[extropy-chat] Neural Engineering
Robert J. Bradbury
bradbury at aeiveos.com
Fri Mar 19 05:10:24 UTC 2004
Well an interesting note on nanodot points out that there is now
a Journal of Neural Engineering.
(http://nanodot.org/articles/04/03/19/0141235.shtml)
Now, many of you may remember my rather infamous "lets nuke
Afghanistan" post of a couple of years ago. This was based
on my utilitarian/extropic argument that it would simply
be more efficient to eliminate Al Queda (and secondary
non-involved individuals) than to be chasing them around
for who knows how long (allowing them to inflict more harm
at random as appears to be pointed out by recent events in
Madrid and Bagdhad)). [Remember I'm not letting you off the
hook here -- if you want to spend $100B in slow methodical
minimal casualty cleanup of radicals (such as suicide bombers
in Afghanistan or Iraq then that is $100B you can't spend on the
treatment of AIDS or Malaria in Africa, starvation around the world,
etc. I have yet to see anyone propose concrete return-on-investment
guidelines that would conform to the Extropian principles.]
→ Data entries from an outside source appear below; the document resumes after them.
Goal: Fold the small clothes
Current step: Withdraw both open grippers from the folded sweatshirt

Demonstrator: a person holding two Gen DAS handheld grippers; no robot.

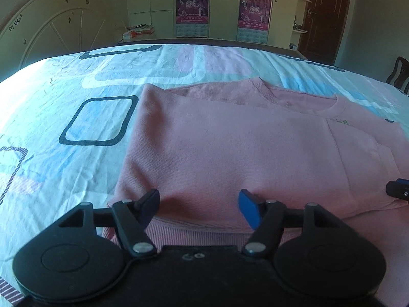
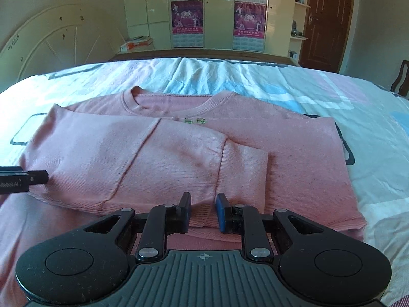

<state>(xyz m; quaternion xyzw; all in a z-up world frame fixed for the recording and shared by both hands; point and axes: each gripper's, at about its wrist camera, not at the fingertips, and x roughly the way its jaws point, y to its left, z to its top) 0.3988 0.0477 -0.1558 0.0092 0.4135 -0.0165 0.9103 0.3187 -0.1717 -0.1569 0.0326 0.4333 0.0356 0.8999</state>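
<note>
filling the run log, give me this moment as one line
task: fold small clothes | pink sweatshirt flat on bedsheet, sleeve folded across front | left gripper open at hem | right gripper open, fabric between jaws

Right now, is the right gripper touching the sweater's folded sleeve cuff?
Cannot tell. In the right wrist view the right gripper straddles the cuff of the pink sweater, with small gaps visible; contact isn't plain.

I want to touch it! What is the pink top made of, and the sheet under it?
The pink top looks like soft knitted fabric, probably cotton: fine ribs show at the collar and cuff, matte surface. The bed sheet looks like thin woven printed cloth, with small creases. The exact fibre cannot be told.
</note>
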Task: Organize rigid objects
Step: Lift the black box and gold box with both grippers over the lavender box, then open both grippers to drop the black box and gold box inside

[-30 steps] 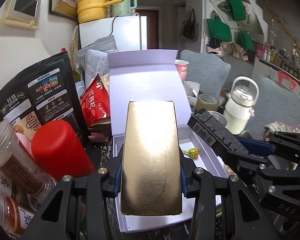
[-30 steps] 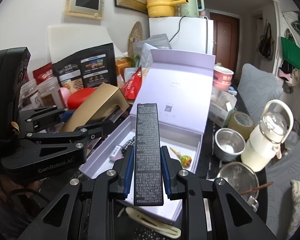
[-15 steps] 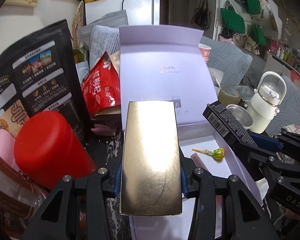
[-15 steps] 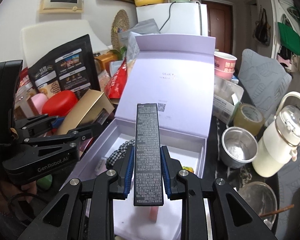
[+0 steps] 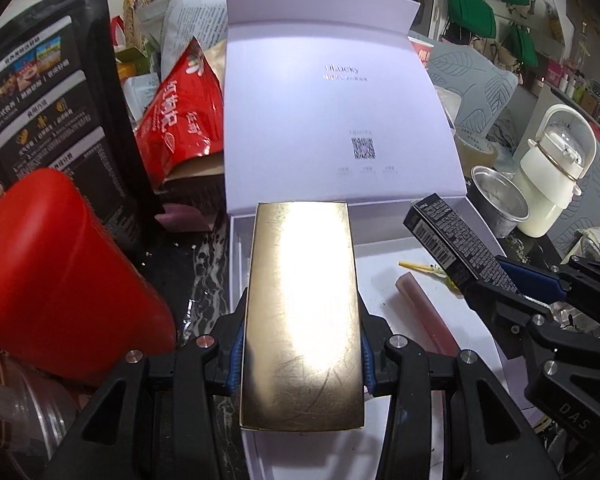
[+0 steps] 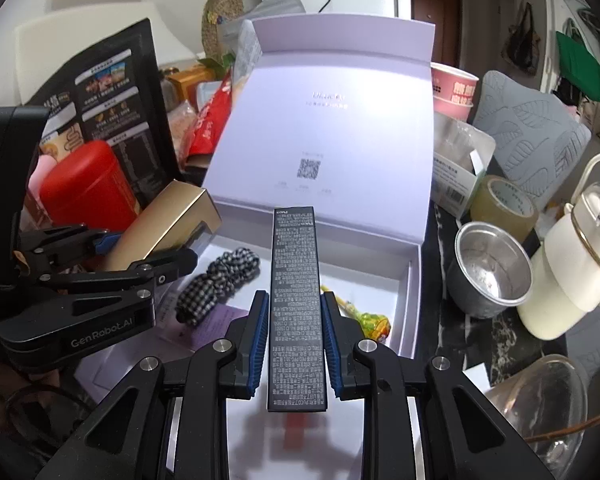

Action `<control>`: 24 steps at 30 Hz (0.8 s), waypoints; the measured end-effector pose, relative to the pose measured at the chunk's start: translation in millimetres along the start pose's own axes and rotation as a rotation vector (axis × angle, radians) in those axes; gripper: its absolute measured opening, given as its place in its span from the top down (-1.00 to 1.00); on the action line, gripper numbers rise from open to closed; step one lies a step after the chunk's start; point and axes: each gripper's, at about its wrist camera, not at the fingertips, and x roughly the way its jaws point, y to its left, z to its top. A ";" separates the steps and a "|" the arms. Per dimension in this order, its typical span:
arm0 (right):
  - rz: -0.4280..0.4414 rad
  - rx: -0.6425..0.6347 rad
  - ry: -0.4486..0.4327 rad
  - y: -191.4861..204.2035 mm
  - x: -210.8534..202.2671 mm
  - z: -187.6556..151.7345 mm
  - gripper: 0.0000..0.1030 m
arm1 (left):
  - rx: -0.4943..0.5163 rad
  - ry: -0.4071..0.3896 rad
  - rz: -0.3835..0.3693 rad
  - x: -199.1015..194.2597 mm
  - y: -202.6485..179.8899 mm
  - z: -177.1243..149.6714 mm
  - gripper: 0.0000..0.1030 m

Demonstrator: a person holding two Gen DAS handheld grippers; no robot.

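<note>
My left gripper (image 5: 302,354) is shut on a gold box (image 5: 302,312) and holds it over the left side of the open white gift box (image 5: 404,256). My right gripper (image 6: 296,340) is shut on a slim black box (image 6: 296,304) and holds it above the same gift box (image 6: 406,280). The gold box (image 6: 168,224) and left gripper (image 6: 104,268) show at left in the right wrist view. The black box (image 5: 452,240) shows at right in the left wrist view. Inside the gift box lie a checkered fabric piece (image 6: 220,284), a lollipop (image 6: 364,316) and a pink tube (image 5: 424,312).
A red canister (image 5: 56,280), a black snack bag (image 5: 48,100) and a red pouch (image 5: 180,116) crowd the left. A steel cup (image 6: 488,272), a tape roll (image 6: 504,204), a cream bottle (image 6: 572,264) and a glass bowl (image 6: 540,400) stand at right. The lid (image 6: 332,128) stands upright behind.
Both grippers have moved forward and lower toward the gift box, each still holding its box. The box interior now looks closer.
</note>
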 end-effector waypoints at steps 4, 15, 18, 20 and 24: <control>-0.007 -0.009 0.021 3.1 8.0 -2.8 0.51 | 0.002 0.020 0.003 8.2 -1.5 -1.9 0.16; 0.007 0.005 0.100 3.4 31.2 -11.9 0.50 | -0.001 0.055 0.001 22.5 -6.8 -7.0 0.16; 0.020 0.012 0.113 3.2 34.2 -13.6 0.50 | -0.003 0.059 0.014 22.4 -7.9 -6.7 0.15; 0.018 0.013 0.114 3.3 34.4 -14.6 0.50 | -0.007 0.061 0.017 22.3 -8.2 -6.5 0.15; 0.003 0.019 0.119 1.6 34.6 -14.4 0.47 | -0.028 0.079 0.013 23.4 -6.5 -5.5 0.15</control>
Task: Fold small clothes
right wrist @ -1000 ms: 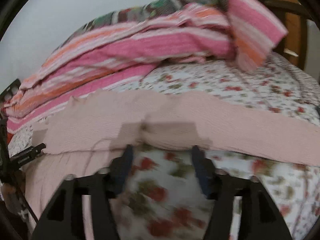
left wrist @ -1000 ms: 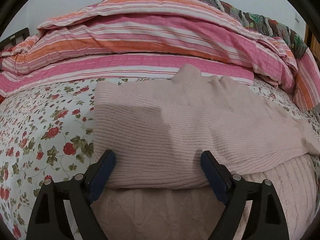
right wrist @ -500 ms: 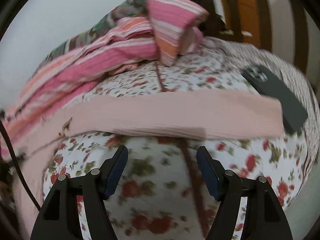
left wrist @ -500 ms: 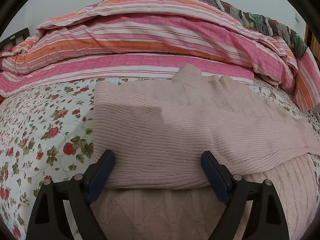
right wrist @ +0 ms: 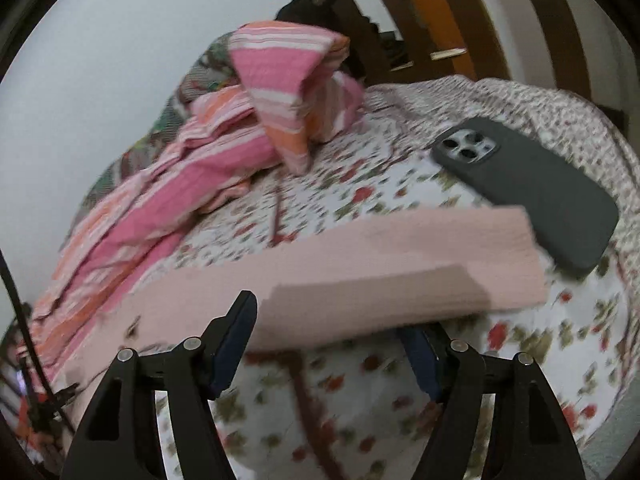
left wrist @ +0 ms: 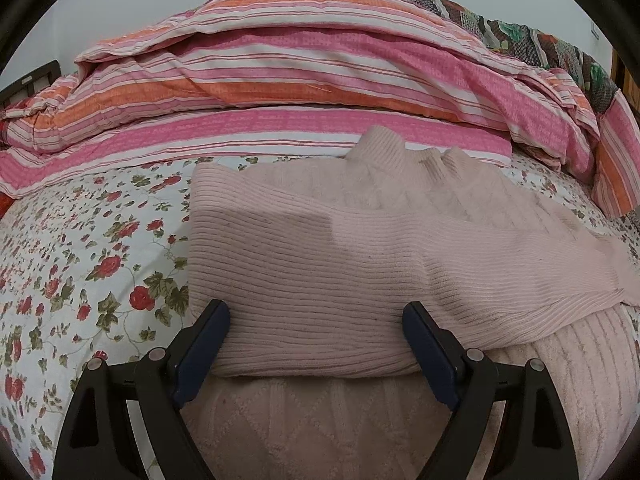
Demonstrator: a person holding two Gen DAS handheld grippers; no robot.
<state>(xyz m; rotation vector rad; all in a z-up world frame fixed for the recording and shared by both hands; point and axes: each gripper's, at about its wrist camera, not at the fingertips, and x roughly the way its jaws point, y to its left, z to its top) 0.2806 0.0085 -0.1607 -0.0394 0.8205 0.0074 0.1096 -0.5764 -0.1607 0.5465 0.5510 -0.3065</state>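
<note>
1. Since the earlier frames the right tool [right wrist: 326, 334] has swung along the sweater's sleeve [right wrist: 400, 276] to its cuff end, a dark phone [right wrist: 532, 196] has come into view ahead of it, and its jaws have just been closing with the sleeve's near edge between them.
2. Whether the right tool's pads actually press the sleeve is hard to tell: the view is blurred, and the sleeve's edge overlaps the upper part of the right finger [right wrist: 420, 356].
3. By contrast the left tool [left wrist: 316, 342] has not shifted; its jaws stand wide apart, 1 finger at each side of the folded edge, pads not squeezing it.
4. Ahead of the left tool the pale pink ribbed sweater [left wrist: 312, 264] lies on the bed, 1 sleeve folded across the body and running off to the tool's right, where its end is cut off by the frame.
5. Its cable-knit body shows below the fold, directly under the left tool, and the ribbed collar [left wrist: 380, 148] sits at the far side.
6. Beyond the collar a pink and orange striped quilt [left wrist: 304, 80] is heaped, its far side hidden.
7. Under everything is the floral bedsheet [left wrist: 92, 248], with red roses, to the left tool's left.
8. Past the right tool the phone lies camera side up, just beyond the cuff end of the sleeve.
9. Behind that, a wooden headboard [right wrist: 452, 20] is partly cut off.
</note>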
But the above is an aside...
Now what I am interested in from the perspective of the
"Neural Engineering" perspective is the possibility of
extracting (non-destructively and non-painfully) information
that leads directly to the people who are responsible for
the direct (and most probably painful) termination of
innocent people.
I.e. if one has information that may relate to past or future
damage to society or individuals within the society is it
reasonable to "rape" such information from ones mind?
Particularly if this can be done in a non-harmful way
(i.e. no torture, no long term damage, no pain, etc.)?
Going back to my several year old strategy (which I will
admit was rather heavy handed) it seems that if one can
use such methods (i.e. Neural Engineering) to extract
the information required to identify people who are
oriented towards killing innocent non-combatants to
advance a non-universal position it would be a good thing.
Now, on the other hand one might view this as a bad thing
(PBS has been running some programs on the history of the
struggle of the Irish against the British the last several
weeks.)
It seems there may be a fundamental underlying principle
at work here -- "the freedom to choose". And then whether
one can allow "the freedom to choose wrongly" (when you
know in your heart of hearts that a choice is completely
wrong). And *then* one gets into the sticky question of
when, if a choice is wrong, it impacts just oneself, or
whether there are downstream secondary effects (Napoleon
and Hitler come to mind) that are very very significant.
I.e. -- Just how much negative scondary effects of
"freedom to choose" does one allow?
So, attempting to cross "neural engineering" with "freedom
to choose" -- when exactly is one entitled to "privacy
of ones thoughts?" (for example -- I could come up with
scenarios where Mike or Spike or Amara could represent
threats to my life -- leaving aside Arabs (or more
accurately radical Muslims in Afghanistan, Iraq or Palestine).
The point being that almost anyone could present a threat
with various reasonably rational perspectives (from within
their framework).
Under what circumstances is it reasonable for me to "rape"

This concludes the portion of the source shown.